O projeto decolonial de Abdias do Nascimento deseja, antes de qualquer coisa, a liberdade maximizada dos/as afro-brasileiros/as

1.

Este ensaio aborda uma pequena fração do pensamento do intelectual afro-brasileiro Abdias do Nascimento (1914-2011). Autor de obra multifacetada e marcada pelo ativismo negro, Abdias do Nascimento apresenta-se como um importante intérprete do Brasil. Ator, poeta, dramaturgo, artista plástico, professor universitário, político e ativista, encontramos em suas performances de pensamento e de ação a possibilidade de retirar da latência mundos possíveis de matriz africana encobertos pela violência da civilização no Brasil.

Sujeito de rara percepção crítica acerca do universo político-social nacional, Abdias do Nascimento é capaz de reler a história do Brasil “a contrapelo”, restituindo as nossas energias ante as forças que dominam as experiências da história. Lê-lo é, no limite, um gesto de resistência, bem como uma possibilidade de pensarmos e de trabalharmos por um amanhã com mais esperança e igualdade.

2.

Encontramos na obra de Abdias do Nascimento opiniões originais e significativas sobre os horizontes histórico-sociais dos negros no cenário brasileiro, sobretudo, no que diz respeito as consequências nefandas do racismo e da discriminação junto ao âmbito da instituição da cidadania no país. Sabedores da importância da experiência afro-brasileira enquanto eixo daquilo que somos e daquilo que pretendemos ser, a ideia geral deste ensaio é evidenciar, a partir de algumas ideias de Abdias do Nascimento, o seu direcionamento no tempo tanto em termos de denúncia diante da violência que se enreda na duração como, também, demonstrar o caráter de resistência que a acompanha. Ao resgatarmos os seus “combates” temos como horizonte a atualização das suas pautas ativistas visando a sua divulgação para amplas audiências, proporcionando, assim, operações de consciência junto ao real.

Percebemos, em Abdias do Nascimento, o agenciamento de representações sociais, ou formações discursivas, fundamentais para o reconhecimento dos planos de historicidade que envolvem os sentidos de ser, e de não ser, afro-brasileira/o.
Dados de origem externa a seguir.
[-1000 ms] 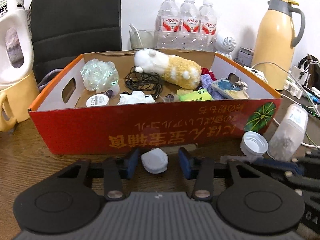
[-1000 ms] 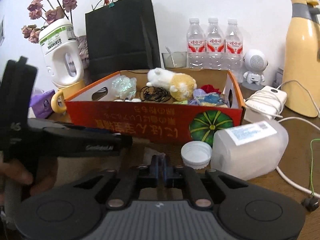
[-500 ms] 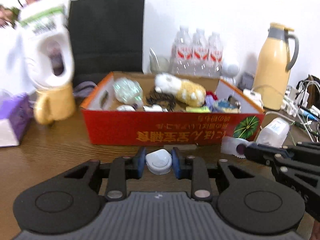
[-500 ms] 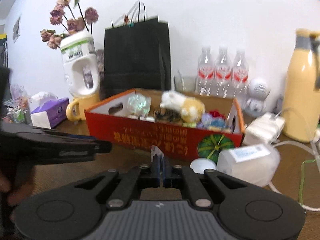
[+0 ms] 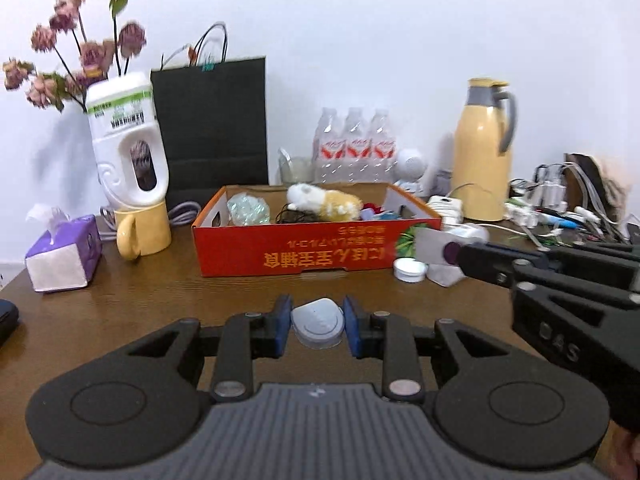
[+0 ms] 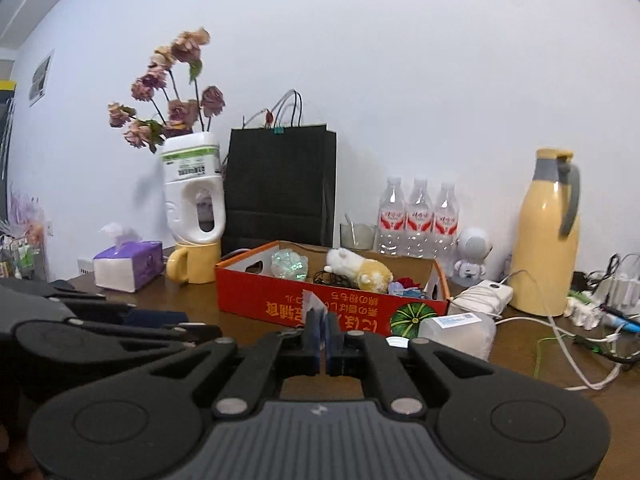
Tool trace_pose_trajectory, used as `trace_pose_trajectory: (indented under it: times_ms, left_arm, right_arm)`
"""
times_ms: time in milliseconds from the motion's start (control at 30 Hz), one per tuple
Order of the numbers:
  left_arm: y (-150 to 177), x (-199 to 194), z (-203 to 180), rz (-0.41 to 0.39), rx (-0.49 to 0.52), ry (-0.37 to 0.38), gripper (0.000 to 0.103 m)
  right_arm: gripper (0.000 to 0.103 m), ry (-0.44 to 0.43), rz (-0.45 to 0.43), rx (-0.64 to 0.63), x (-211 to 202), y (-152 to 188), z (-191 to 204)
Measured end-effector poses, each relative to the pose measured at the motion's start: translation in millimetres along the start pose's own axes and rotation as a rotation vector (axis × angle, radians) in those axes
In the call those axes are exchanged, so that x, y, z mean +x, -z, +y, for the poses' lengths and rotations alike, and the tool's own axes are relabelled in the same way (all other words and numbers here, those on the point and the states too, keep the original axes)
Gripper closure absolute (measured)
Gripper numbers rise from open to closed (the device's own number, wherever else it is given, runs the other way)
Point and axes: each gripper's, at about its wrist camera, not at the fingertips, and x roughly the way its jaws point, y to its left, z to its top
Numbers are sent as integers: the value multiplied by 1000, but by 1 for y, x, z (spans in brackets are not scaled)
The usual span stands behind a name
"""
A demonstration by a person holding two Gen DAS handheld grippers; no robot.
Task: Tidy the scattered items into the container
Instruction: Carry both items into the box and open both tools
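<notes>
glossy cardboard box, wood-grain table

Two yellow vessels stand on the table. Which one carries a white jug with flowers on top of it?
The yellow mug, left of the red box, carries the white jug. The other, the tall yellow thermos right of the box, has nothing on it.

The cardboard box is red-orange outside with yellow lettering and a green striped pumpkin print at its right end; its inner walls are white. In it lie a white-and-tan plush toy and a black cable coil. Far right stands a pale yellow thermos with a grey handle. Far left, a purple-and-white tissue box sits by a yellow mug. The paper bag is black.
</notes>
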Motion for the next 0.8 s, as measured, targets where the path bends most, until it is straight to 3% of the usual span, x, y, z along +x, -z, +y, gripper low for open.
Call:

Os afro-brasileiros passam, dessa maneira, a ser entendidos como “símbolos de um desejo consciente de vida, força pujante, flutuante e plástica, plenamente engajada no ato de criação e até de viver em vários tempos e várias histórias ao mesmo tempo” (MBEMBE, 2014, p. 20).
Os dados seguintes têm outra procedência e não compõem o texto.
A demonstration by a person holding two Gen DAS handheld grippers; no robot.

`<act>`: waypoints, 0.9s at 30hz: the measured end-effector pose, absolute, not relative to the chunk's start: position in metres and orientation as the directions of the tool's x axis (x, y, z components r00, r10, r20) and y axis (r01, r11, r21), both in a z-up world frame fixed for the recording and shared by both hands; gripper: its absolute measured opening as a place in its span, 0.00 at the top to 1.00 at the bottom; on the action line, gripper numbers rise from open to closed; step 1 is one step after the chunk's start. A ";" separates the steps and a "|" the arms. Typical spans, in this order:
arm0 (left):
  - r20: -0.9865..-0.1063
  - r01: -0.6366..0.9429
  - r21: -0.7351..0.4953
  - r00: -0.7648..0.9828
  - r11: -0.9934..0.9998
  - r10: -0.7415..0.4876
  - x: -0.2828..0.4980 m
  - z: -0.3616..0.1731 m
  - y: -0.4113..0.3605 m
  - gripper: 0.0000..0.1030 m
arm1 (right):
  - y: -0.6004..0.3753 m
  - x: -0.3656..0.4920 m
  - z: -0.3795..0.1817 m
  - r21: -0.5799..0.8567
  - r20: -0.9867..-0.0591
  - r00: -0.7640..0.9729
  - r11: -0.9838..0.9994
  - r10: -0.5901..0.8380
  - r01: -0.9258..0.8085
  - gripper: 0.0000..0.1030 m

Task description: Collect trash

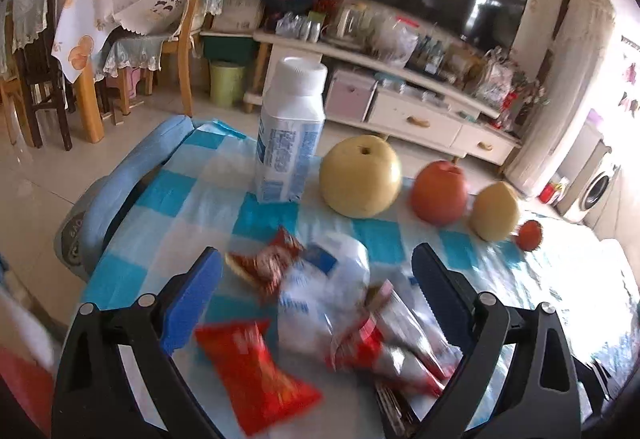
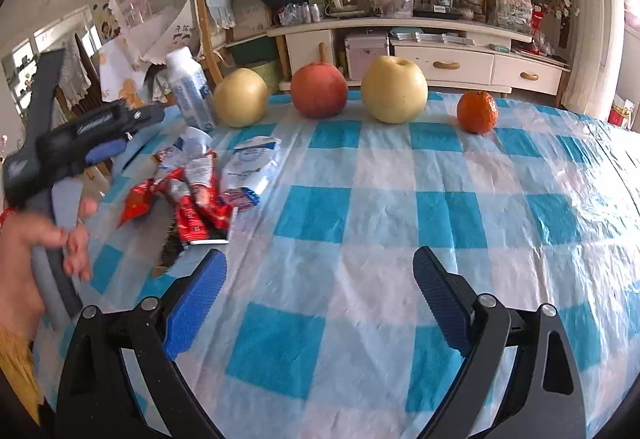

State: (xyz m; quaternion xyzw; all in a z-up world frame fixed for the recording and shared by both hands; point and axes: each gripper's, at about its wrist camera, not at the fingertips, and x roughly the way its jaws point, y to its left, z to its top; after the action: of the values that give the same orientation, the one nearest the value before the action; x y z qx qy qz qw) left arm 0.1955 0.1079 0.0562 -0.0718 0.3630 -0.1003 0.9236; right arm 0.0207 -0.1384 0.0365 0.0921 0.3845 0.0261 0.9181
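A heap of trash lies on the blue-checked tablecloth (image 2: 360,199): red snack wrappers (image 1: 256,371) (image 2: 200,215), a crumpled white-and-blue packet (image 1: 324,291) (image 2: 252,163) and a small red-brown wrapper (image 1: 268,259). My left gripper (image 1: 316,267) is open, its blue pads on either side of the heap, just above it; it also shows from the side in the right wrist view (image 2: 108,143). My right gripper (image 2: 320,271) is open and empty over bare cloth, right of the heap. A white bottle (image 1: 290,135) (image 2: 188,91) stands behind the trash.
A row of fruit stands at the table's far edge: a yellow pear (image 2: 240,97), a red apple (image 2: 319,90), a larger yellow pear (image 2: 394,89) and a tangerine (image 2: 477,111). A TV cabinet (image 2: 440,55), chairs and a green bin (image 1: 226,83) stand beyond.
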 end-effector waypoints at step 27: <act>-0.759 0.284 -0.193 0.563 0.939 -0.326 0.176 0.016 0.062 0.42 | -0.156 0.027 0.034 0.178 -0.718 0.686 0.984 0.114 0.023 0.09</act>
State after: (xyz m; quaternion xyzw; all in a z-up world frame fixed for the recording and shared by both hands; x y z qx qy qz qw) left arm 0.1760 0.0623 0.0164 -0.0244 0.4343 -0.1727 0.8837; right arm 0.0266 -0.1558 0.0344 0.0869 0.3953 0.0248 0.9141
Na profícua obra do intelectual brasileiro, infelizmente ainda pouco conhecida academicamente e pelo grande público, encontramos um movimento de pensamento que reivindica a resistência e que instaura a denúncia permanente. Entre tantas pelejas travadas em sua trajetória intelectual, e política, certamente a que envolve o racismo é a mais destacada. Enquanto um intelectual negro, falando do martírio dos afro-brasileiros ao longo da história, o estudioso paulista coloca na perspectiva da duração o estado de violência, em um âmbito que abrange passado-presente-futuro, responsável por instituir a realidade social do país.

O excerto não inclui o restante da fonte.